Both films were released in the US by Kitty Media in DVD format in as a single release called Angel Collection.

===Manga sequels===
In 2006, a sequel of the original manga started in the magazine Weekly Manga Goraku published by Nihon Bungeisha, titled Angel: the women whom delivery host Kosuke Atami healed, also known as Angel: Renai Hoshi Jin Atami Kosuke (ANGEL～恋愛奉仕人・熱海康介～, ren'ai hōshi jin atami kōsuke) and more commonly simply as Angel. Also created by U-Jin, this manga follows the new adventures of Kosuke Atami, now a divorced 34-year-old man who works as a host and helps people in a similar way as he did as a highschooler.

Following the previous sequel, in 2008, also in Nihon Bungeisha's Weekly Manga Goraku, the manga titled Angel season 2: the women whom delivery host Kosuke Atami healed, more commonly known as Angel season 2, was released. Also done by U-Jin, the manga follows the same premise as the previous manga series.

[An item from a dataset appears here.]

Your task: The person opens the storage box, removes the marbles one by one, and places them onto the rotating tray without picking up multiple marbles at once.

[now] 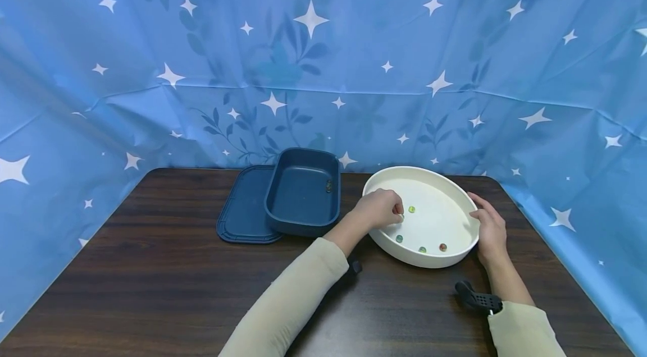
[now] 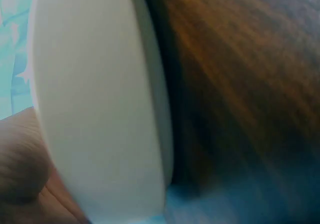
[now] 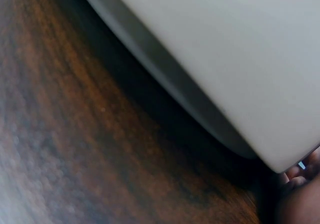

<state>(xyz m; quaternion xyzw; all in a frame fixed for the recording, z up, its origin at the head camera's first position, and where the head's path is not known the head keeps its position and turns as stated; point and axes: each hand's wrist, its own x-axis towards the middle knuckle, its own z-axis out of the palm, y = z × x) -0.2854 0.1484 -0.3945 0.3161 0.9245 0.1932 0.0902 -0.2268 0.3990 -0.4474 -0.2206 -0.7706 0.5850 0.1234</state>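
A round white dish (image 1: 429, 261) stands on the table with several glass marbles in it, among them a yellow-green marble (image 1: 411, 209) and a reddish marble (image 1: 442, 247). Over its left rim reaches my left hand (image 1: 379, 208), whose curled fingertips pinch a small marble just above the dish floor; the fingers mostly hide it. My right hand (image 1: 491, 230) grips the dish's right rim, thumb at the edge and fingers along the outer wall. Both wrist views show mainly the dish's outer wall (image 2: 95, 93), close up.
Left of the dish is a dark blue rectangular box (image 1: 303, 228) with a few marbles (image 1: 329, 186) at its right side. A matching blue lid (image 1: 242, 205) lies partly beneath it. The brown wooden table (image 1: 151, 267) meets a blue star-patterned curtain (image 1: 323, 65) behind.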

| No. | Release date | ISBN |
|---|---|---|
| 1 | November 17, 2006 | 978-4-537-10555-1 |
| 2 | May 18, 2007 | 978-4-537-10654-1 |
| 3 | September 20, 2007 | 978-4-537-10708-1 |
| 4 | February 18, 2008 | 978-4-537-10790-6 |
| 5 | June 19, 2008 | 978-4-537-10839-2 |

| No. | Release date | ISBN |
|---|---|---|
| 1 | December 19, 2008 | 978-4-537-10912-2 |
| 2 | May 20, 2009 | 978-4-537-10960-3 |
| 3 | December 9, 2009 | 978-4-537-12538-2 |
| 4 | May 10, 2010 | 978-4-537-12597-9 |
| 5 | October 8, 2010 | 978-4-537-12648-8 |

==Reception==

===Criticism and controversy in Japan===
The manga depicted high schoolers in several sexual situations. In the aftermath of the Saitama serial kidnapping murders of young girls, a moral panic against otaku was prevalent and several manga were singled out for their contents, among them Angel. PTAs managed to force the suspension of the manga for a while and volume 3 became the last by Shogakukan and the tankōbon became banned. The problem centered in housewives who believed that Angel was too sexually explicit for a seinen publication and that the manga had become pretty popular. The incident with Angel eventually lead to the creation of the Comic Hyogen no Jiyu o Mamoru Kai (コミック表現の自由を守る会, komikku hyōgen no jiyū o mamoru kai).

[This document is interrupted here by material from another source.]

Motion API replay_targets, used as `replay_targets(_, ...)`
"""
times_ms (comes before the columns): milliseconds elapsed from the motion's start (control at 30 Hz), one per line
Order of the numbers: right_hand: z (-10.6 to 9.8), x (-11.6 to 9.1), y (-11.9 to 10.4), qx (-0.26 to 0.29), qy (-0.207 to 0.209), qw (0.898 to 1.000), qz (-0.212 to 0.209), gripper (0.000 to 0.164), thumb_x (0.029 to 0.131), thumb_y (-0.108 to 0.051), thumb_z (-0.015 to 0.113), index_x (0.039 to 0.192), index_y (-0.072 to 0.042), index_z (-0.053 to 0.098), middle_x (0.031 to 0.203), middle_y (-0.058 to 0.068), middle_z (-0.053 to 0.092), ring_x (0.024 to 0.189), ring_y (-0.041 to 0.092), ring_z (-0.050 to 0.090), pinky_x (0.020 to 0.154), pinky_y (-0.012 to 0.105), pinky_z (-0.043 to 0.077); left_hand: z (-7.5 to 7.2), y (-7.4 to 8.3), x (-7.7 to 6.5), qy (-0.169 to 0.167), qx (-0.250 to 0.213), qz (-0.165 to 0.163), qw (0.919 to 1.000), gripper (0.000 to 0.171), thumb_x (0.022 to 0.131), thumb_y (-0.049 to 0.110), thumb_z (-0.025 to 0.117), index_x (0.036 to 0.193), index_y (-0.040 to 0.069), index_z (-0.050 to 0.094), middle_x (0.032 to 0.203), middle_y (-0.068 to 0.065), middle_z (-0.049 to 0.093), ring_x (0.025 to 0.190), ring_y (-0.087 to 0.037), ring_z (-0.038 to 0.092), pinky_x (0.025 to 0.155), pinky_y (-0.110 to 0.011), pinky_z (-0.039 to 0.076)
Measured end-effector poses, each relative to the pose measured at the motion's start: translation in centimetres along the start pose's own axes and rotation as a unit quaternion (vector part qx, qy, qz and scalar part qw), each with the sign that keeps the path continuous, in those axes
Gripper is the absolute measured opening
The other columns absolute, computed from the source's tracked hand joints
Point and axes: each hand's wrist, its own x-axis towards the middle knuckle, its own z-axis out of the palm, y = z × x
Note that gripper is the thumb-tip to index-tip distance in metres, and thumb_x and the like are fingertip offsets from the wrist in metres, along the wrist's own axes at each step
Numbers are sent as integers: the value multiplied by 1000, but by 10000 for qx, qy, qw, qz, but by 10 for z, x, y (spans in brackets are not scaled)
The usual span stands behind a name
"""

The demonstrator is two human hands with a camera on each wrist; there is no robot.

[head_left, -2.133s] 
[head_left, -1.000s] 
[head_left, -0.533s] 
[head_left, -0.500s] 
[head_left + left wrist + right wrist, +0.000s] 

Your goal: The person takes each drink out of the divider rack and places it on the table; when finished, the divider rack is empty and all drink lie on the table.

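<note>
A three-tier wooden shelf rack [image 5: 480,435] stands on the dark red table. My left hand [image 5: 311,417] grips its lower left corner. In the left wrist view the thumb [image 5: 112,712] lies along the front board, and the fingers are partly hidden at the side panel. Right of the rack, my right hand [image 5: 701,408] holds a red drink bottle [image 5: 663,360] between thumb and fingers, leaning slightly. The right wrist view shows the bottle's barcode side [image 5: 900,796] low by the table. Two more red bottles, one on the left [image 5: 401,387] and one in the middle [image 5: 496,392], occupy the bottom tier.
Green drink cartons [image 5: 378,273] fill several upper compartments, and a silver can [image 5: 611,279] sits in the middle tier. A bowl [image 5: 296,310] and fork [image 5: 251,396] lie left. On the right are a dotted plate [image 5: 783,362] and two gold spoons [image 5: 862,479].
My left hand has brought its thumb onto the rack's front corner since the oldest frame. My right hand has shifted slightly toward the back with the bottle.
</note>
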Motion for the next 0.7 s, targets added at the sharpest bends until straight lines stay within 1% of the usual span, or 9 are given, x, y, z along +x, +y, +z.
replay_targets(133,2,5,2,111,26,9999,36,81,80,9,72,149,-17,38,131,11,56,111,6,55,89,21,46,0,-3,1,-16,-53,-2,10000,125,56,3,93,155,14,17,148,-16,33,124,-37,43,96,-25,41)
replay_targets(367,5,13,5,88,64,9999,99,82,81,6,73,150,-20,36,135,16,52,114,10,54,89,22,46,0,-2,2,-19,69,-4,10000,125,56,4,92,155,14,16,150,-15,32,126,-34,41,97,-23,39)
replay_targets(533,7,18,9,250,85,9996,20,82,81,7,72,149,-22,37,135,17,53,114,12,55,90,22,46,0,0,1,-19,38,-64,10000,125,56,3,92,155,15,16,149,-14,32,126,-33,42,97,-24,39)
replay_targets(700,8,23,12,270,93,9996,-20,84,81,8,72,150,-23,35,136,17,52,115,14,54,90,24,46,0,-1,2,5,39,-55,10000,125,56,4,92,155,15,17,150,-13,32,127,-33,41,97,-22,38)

While the manga was still being serialized in the magazine, U-Jin included a "message from the author" chapter as a form of protest. When it temporary resumed serialization, the sexual content was reduced and the subtitle changed to Delight Slight Light Kiss Story, until it was finally banned.

Eventually, publication resumed years later with Cybele Publishing, which re-published Angel since the beginning to eventually publish the complete manga, now labeled as Adult Comic (成人コミック, seijin komikku).

===Youth controversy in France===
Upon the release of the third volume in France, Angel was banned from exhibition in stores. The argument of anti-manga people, relayed by the press at the time, was that the manga is dangerous for youth because of eroticism and violence it diffuses. Tonkam, however, for which Angel was the first erotic manga, finished the translation of the 7 volumes.

===New Angel===
Stig Høgset, writing for THEM Anime Reviews, found New Angel technically good, as the art and animation were good, but felt the story was "boring and stupid". Chris Beveridge noted that the episodes were not scripted by U-Jin, thus lacking some of his distinctive style, and feels that it is an example of a hentai series which merely "spices up" a "regular" anime series. Bamboo Dong, writing for Anime News Network, felt that the writing of the series made it "fun to watch", with humour and interesting backgrounds for the female characters, and noted that the sex scenes are "pretty graphic". Bamboo Dong felt the transition between non-sex scenes and sex scenes was not smooth in the second volume.